Which data structure should I use so that I can split the vertices and still manage to balance the time complexity? Is there any algorithm existing which tells how to approach the code.
Please help or suggest some appropriate link which may help me out.
Thanks
It's quite simple actually. Let's say you have graph as an edge list of pairs u v meaning theres an edge from u to v
If nodes are not integers already use a dictionary/hash/map to reduce them to integers in range 1..n where n is number of nodes.

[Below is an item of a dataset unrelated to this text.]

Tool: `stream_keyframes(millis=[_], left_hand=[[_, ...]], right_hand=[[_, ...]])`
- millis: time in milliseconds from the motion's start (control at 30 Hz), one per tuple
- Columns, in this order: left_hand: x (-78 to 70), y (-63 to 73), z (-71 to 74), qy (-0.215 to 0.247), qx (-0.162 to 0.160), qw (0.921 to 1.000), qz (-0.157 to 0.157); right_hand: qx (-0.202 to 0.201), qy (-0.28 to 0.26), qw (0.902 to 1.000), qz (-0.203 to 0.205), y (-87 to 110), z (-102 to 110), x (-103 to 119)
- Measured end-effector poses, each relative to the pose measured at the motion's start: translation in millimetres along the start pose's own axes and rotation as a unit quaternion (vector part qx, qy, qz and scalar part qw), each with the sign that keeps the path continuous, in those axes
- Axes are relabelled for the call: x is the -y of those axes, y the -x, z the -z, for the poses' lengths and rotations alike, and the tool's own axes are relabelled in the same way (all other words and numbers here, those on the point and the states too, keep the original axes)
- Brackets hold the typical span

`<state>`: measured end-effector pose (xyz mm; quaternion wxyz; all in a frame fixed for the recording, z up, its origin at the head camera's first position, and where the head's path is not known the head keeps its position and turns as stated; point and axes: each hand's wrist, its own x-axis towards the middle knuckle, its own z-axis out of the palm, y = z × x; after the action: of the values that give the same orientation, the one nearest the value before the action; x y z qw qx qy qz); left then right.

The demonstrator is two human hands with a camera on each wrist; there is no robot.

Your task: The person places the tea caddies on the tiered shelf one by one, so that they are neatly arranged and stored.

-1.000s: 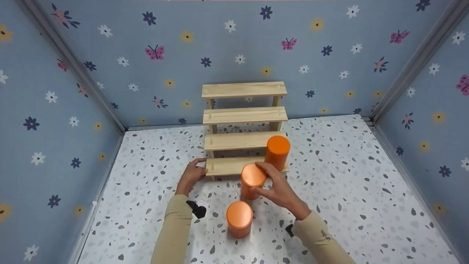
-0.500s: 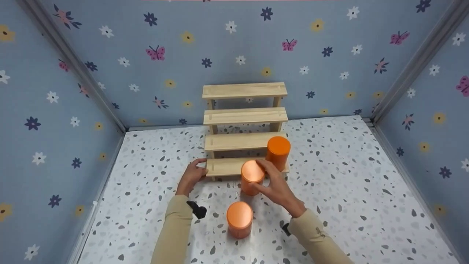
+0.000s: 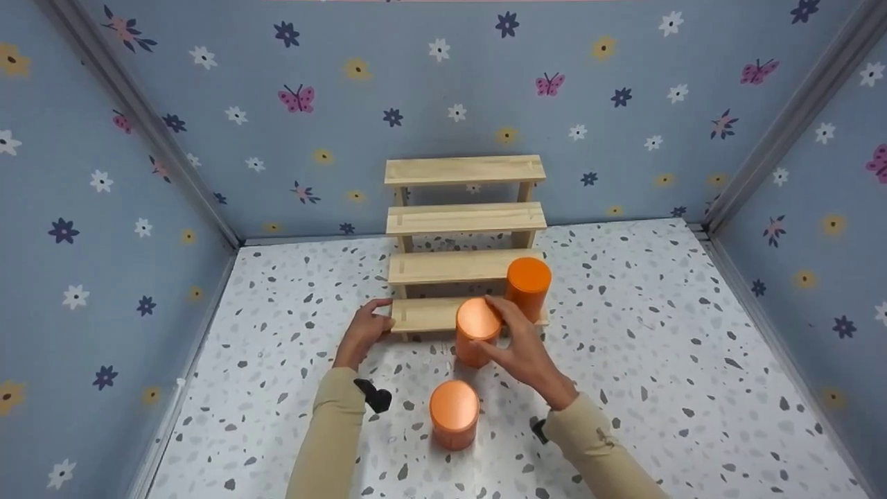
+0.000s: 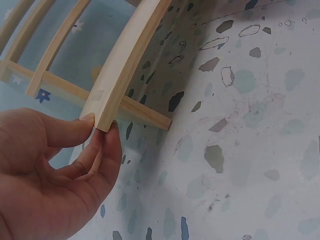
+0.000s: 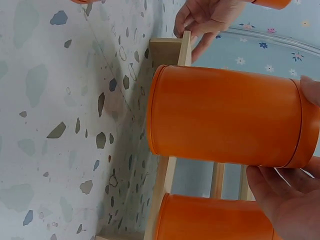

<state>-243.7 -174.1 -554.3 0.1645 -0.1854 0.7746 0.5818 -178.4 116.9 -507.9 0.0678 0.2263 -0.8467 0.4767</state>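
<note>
An orange lidded canister (image 3: 478, 321) is in my right hand (image 3: 524, 355), which grips it near the lid, upright, just before the front edge of the wooden stepped shelf (image 3: 426, 315). In the right wrist view the canister (image 5: 225, 117) hangs in front of the lowest step, thumb and fingers around its lid end. My left hand (image 3: 362, 336) pinches the left end of that step; the left wrist view shows thumb and fingers on the board's end (image 4: 107, 107). A second orange canister (image 3: 529, 278) stands at the step's right end, close to my right fingers.
A third orange canister (image 3: 454, 410) stands on the speckled white surface (image 3: 658, 388) in front of the shelf. Behind the shelf rises a blue flowered wall (image 3: 457, 83), with similar panels at left and right.
My right hand has moved the canister slightly forward and up, closer to the lowest step. The left hand keeps its hold on the shelf, and the other two canisters stay put.
</note>
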Motion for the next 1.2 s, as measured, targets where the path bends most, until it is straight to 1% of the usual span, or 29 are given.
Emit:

Now we "split" all nodes, for each node i it will become 2 nodes i and i+n. where i is considered in-node and i+n out-node.

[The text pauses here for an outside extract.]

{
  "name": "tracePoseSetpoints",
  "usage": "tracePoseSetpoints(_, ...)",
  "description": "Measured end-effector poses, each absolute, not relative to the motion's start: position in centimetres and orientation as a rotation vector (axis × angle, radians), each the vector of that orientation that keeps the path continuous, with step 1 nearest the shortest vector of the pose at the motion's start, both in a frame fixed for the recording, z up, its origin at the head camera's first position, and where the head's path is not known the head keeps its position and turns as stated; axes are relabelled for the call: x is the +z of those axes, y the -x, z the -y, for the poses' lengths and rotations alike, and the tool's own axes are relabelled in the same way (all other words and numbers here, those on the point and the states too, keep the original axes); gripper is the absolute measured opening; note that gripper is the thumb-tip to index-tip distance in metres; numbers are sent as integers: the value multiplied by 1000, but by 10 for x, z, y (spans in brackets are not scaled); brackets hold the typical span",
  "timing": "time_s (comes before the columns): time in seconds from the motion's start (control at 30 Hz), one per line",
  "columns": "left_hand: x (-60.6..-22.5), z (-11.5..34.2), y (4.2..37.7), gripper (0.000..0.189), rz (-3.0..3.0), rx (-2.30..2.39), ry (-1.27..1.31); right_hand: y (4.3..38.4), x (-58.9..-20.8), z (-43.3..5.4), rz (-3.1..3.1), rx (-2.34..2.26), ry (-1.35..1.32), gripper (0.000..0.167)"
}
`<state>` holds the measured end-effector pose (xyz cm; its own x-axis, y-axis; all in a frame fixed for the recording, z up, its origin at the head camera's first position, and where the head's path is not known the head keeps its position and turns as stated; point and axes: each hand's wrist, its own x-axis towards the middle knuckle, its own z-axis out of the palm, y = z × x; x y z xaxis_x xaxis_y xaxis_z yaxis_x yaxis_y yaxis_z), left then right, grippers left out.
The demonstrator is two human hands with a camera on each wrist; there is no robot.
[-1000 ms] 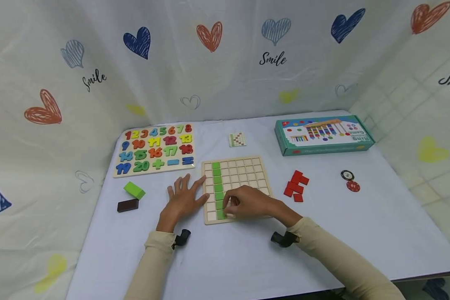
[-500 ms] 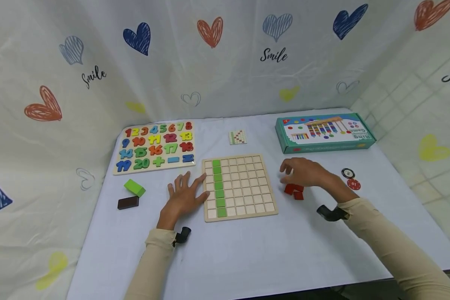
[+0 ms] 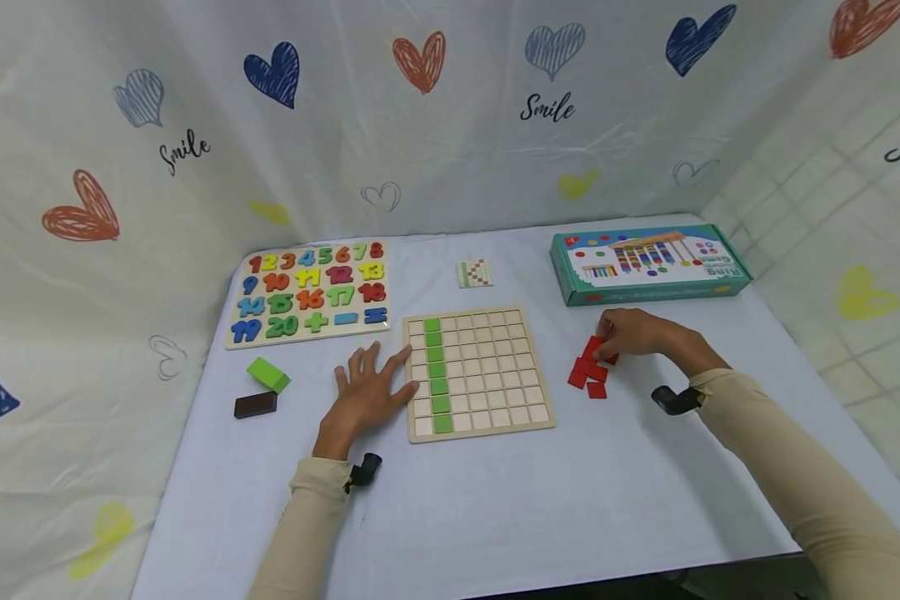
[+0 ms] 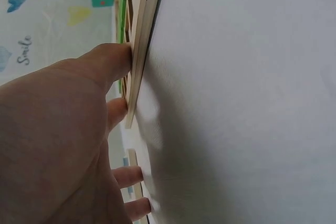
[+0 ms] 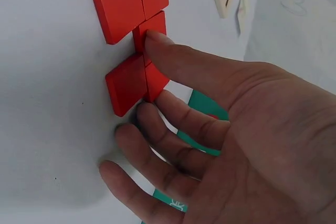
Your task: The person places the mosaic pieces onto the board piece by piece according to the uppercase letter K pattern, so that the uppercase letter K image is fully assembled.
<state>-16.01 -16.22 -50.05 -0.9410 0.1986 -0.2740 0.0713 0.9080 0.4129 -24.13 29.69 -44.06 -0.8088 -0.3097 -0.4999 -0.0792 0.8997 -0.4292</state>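
A wooden grid board (image 3: pixel 495 367) lies mid-table, with a column of green square tiles (image 3: pixel 438 387) near its left side. My left hand (image 3: pixel 367 400) rests at the board's left edge, fingers spread; its thumb and index finger touch the frame. Right of the board lies a small cluster of red square tiles (image 3: pixel 587 369). Over the cluster's far side is my right hand (image 3: pixel 633 332). In the right wrist view, its thumb presses on a red tile and the index fingertip meets the far end of a neighbouring red tile (image 5: pixel 156 81). The other fingers curl beside them.
A colourful number puzzle board (image 3: pixel 307 296) stands at the back left, with a green block (image 3: pixel 267 375) and a dark brown block (image 3: pixel 256 405) before it. A small pattern card (image 3: pixel 475 273) and a teal game box (image 3: pixel 650 265) lie at the back.
My right hand has moved from the board's lower left to the red tiles, and its fingers have come down onto them. My left hand has stayed at the board's edge.
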Motion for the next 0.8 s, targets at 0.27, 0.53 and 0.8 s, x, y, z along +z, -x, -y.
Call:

Now graph edges are modified, for every edge u --> v we instead store edge u+n --> v
Also we add edges from each nodes in-node to out-node, i.e. from node i to i+n
We can assign infinity capacities to all edges and capacities of 1 to edges that connect in-node to out-node
Now Node-disjoint paths from some node s to t can be found using any max-flow algorithm (Ford-Fulkerson, Edmonds-Karp, Dinic, etc)

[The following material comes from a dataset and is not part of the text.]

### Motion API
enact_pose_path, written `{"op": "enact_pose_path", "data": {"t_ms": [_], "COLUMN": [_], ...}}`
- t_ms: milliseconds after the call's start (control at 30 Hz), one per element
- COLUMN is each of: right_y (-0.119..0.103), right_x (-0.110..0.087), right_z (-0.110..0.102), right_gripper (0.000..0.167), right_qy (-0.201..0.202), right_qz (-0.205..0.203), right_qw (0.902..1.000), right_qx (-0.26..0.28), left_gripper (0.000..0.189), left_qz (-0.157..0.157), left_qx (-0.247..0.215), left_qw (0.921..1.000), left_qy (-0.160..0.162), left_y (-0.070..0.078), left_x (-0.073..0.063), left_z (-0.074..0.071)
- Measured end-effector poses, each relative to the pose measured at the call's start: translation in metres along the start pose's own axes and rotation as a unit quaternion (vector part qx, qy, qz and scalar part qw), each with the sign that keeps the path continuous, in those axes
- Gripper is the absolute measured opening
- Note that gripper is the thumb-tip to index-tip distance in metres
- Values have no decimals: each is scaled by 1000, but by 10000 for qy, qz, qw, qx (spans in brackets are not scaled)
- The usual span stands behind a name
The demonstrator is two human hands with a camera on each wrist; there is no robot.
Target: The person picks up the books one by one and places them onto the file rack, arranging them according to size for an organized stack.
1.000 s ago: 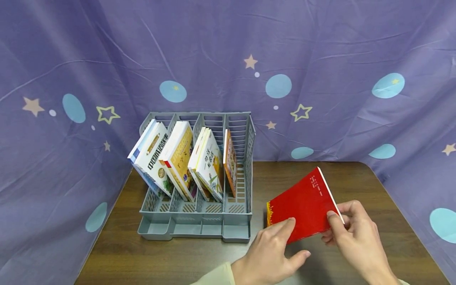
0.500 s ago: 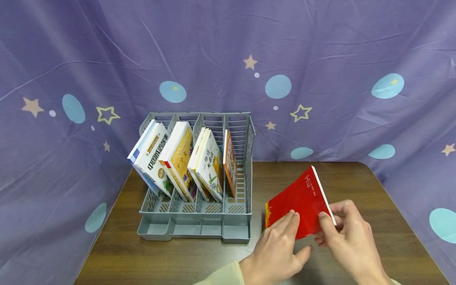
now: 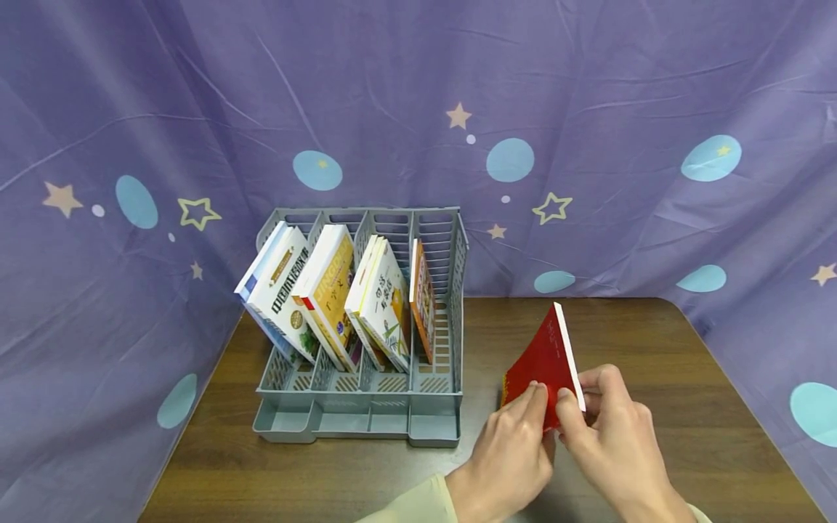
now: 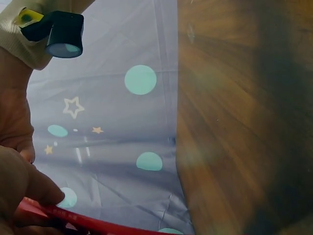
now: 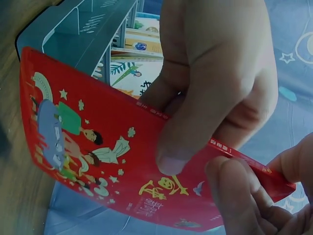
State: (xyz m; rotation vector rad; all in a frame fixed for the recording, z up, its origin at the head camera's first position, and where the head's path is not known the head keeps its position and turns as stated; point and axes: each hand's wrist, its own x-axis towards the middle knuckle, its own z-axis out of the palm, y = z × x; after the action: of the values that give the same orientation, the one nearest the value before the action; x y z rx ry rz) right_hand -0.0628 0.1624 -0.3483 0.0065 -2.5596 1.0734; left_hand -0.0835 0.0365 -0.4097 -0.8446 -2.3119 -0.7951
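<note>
A thin red book [image 3: 538, 363] is held tilted above the table, right of the rack. Its white page edge faces right in the head view. My left hand [image 3: 506, 447] grips the lower edge, fingers on the back cover. In the right wrist view its thumb [image 5: 178, 154] lies on the illustrated front cover [image 5: 93, 132]. My right hand [image 3: 617, 439] pinches the near right corner, thumb on the back cover and fingertips [image 5: 234, 183] on the front. Only a strip of the red book [image 4: 98, 225] shows in the left wrist view.
A grey slotted rack [image 3: 434, 402] stands left on the wooden table [image 3: 314, 479]. White books [image 3: 281, 290], yellow books [image 3: 330, 298], more white books [image 3: 382, 305] and an orange book [image 3: 423, 301] lean in its compartments. A purple patterned curtain [image 3: 405, 73] hangs behind.
The red book has turned, so its back cover looks narrower and its page edge has moved left. My right hand shifted left with it. My left thumb, seen apart earlier, has gone behind the book.
</note>
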Motion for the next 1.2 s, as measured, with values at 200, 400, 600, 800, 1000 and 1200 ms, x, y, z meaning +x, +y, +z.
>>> {"op": "enact_pose_path", "data": {"t_ms": [200, 400, 600, 800, 1000, 1200], "right_y": [-6, -10, -11, -11, -11, -4], "right_x": [2, 3, 4, 10, 15, 26], "right_z": [8, 15, 21, 23, 22, 17], "right_gripper": [20, 22, 24, 26, 37, 46], "right_qy": [288, 376, 543, 770, 757, 1330], "right_qz": [-599, -866, -1263, -2036, -2456, -3163], "right_qw": [9975, 9952, 9901, 9756, 9662, 9353], "right_qx": [-235, -257, -282, -291, 212, 869], "left_gripper": [47, 53, 53, 54, 43, 47], "left_qz": [-42, -171, -145, -217, -297, -402], "left_qx": [5, 268, 417, 36, -200, -598], "left_qw": [9993, 9985, 9984, 9978, 9921, 9868], "left_qy": [371, 454, 363, 630, 1203, 1450], "left_y": [-4, -7, -9, -14, -20, -26], "left_x": [0, -1, -3, -2, 3, 6], "left_z": [2, 0, -2, -5, -10, -27]}}
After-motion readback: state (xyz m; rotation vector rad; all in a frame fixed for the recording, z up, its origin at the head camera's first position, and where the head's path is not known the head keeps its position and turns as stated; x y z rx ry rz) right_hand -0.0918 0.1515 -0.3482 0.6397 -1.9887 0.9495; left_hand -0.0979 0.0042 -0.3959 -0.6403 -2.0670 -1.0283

pesudo-code for building residual network:
n = #nodes
for each node i in 1..n:
residual_graph.addEdge(i, i+n, capacity=1);
residual_graph.addEdge(i+n, i, capacity=0);
for each edge (u,v) in graph
residual_graph.addEdge(u+n, v, capacity=+Infinity);
residual_graph.addEdge(v, u+n, capacity=0);

approximation ratio of maximum independent set? [closed]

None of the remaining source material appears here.